A very important rule about energy is that you can't make new amounts of energy in the universe. You can increase the amount of heat energy in a room by turning on an electrical heater or using a fireplace or central heating, but that energy has moved from whatever it is that's doing the heating into the air within the room.

Energy can be transferred or converted from one form to another. Potential energy, if it's to be used for anything useful, would need to convert or transfer into another form of energy. So I'll use the example of a spring. When it's taut, it has potential energy and then when you release it, it's converted into kinetic energy.

Mechanical energy is the combination of potential energy and kinetic energy. So for the spring, instead of saying potential and kinetic energy, depending on whether it's taut or let loose, you can just say it has mechanical energy.

A battery is another example of potential energy that is converted into a different form of energy. In this case, the battery converts potential energy into electrical energy.

Chemical energy is a type of potential energy that is stored in the bonds between atoms and molecules. The energy from these bonds are used for chemical reactions. The chemistry articles will get into this.

How energy changes states of matter

When we say that an element is a solid, liquid, or gas, we mean that this is the state of matter it becomes at room temperature (i.e. the average temperature of a room, which is 23 degrees Celcius).

If you heat up a solid enough, it will melt and become a liquid. Heat energy makes the particles (atoms or molecules) move faster, to the point that the physical state of the substance changes. Heating up a liquid enough will, you guessed it, change it into a gas.

Cooling down a gas, or in other words, removing heat energy from the gas, will change its state into a liquid. The particles slow down and move closer together. Further cooling can turn this liquid into a solid.

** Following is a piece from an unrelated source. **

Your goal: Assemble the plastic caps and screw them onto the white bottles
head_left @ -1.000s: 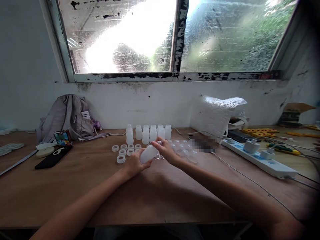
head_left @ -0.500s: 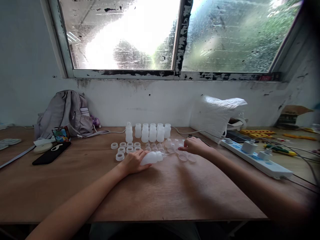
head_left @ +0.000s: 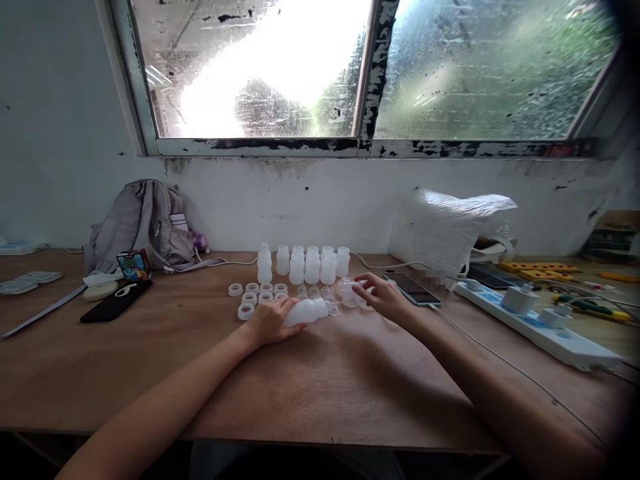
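My left hand is wrapped round a frosted white plastic bottle, which lies tilted on its side with its neck to the right. My right hand is over a group of thin clear round caps, its fingers apart and partly covering them. I cannot make out anything held in it. Between the hands lie several small clear nipple-like pieces. Several white screw rings are grouped left of the bottle. Behind them stands a row of upright frosted bottles; the leftmost, a bottle with a topped neck, is taller.
At the left are a grey backpack, a small printed box and a black phone. To the right lie another phone on a cable, a white power strip with plugs, and a silvery padded bag.
My right hand has risen slightly from the clear caps and its fingers have spread. The left hand still grips the bottle. The view has shifted a little, showing more of the phone on the right.
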Demonstrator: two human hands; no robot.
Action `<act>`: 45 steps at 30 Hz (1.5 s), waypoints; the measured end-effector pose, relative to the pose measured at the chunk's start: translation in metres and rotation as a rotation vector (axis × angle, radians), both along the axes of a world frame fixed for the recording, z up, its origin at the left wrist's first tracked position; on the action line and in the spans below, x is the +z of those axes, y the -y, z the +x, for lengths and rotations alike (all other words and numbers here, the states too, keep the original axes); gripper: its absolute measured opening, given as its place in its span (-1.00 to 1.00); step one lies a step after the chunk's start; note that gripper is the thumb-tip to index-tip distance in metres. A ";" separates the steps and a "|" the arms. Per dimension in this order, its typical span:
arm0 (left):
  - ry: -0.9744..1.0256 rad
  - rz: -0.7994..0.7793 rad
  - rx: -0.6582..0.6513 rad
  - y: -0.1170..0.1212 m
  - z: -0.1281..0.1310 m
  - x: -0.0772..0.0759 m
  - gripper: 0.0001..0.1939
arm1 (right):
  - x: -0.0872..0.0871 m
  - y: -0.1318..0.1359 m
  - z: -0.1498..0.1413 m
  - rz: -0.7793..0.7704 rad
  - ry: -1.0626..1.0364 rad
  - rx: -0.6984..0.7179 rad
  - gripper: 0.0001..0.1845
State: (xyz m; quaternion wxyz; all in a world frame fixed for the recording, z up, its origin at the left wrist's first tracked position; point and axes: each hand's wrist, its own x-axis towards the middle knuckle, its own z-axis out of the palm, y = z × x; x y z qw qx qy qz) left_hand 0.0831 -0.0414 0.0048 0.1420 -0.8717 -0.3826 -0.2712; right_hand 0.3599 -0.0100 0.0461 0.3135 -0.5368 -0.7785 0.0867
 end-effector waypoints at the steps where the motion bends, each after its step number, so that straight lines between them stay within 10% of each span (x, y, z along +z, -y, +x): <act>1: 0.023 -0.007 0.005 -0.001 0.000 0.000 -0.54 | 0.001 0.002 -0.001 -0.027 -0.120 0.085 -0.58; 5: 0.101 -0.029 0.042 -0.002 0.000 -0.001 -0.54 | 0.002 0.012 -0.007 -0.153 -0.442 0.326 -0.55; 22: 0.084 -0.047 0.062 -0.001 0.001 0.002 -0.55 | -0.017 0.023 -0.022 -0.262 -0.641 0.465 -0.58; 45: 0.031 0.040 -0.110 0.012 0.009 0.007 -0.56 | -0.031 0.025 -0.022 -0.180 -0.405 0.143 -0.42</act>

As an example, water is a liquid at room temperature, but at 0 degrees Celcius, it becomes a solid:- ice. When water is heated up to 100 degrees Celcius, it becomes a gas:- steam.

Elements have melting points, which is the temperature required to change its state from solid to liquid and boiling points, which is the temperature to change its state from liquid to gas.

Counting energy

To keep this section simple, I'll just say the unit of energy that is most commonly used is joule. So to measure the amount of energy something has, you would count its number of joules. The same goes for how much energy is converted or transferred.

So that's it for an introduction to physics; including matter and energy. These are very important concepts, not only in your study of physics, but in all aspects of science.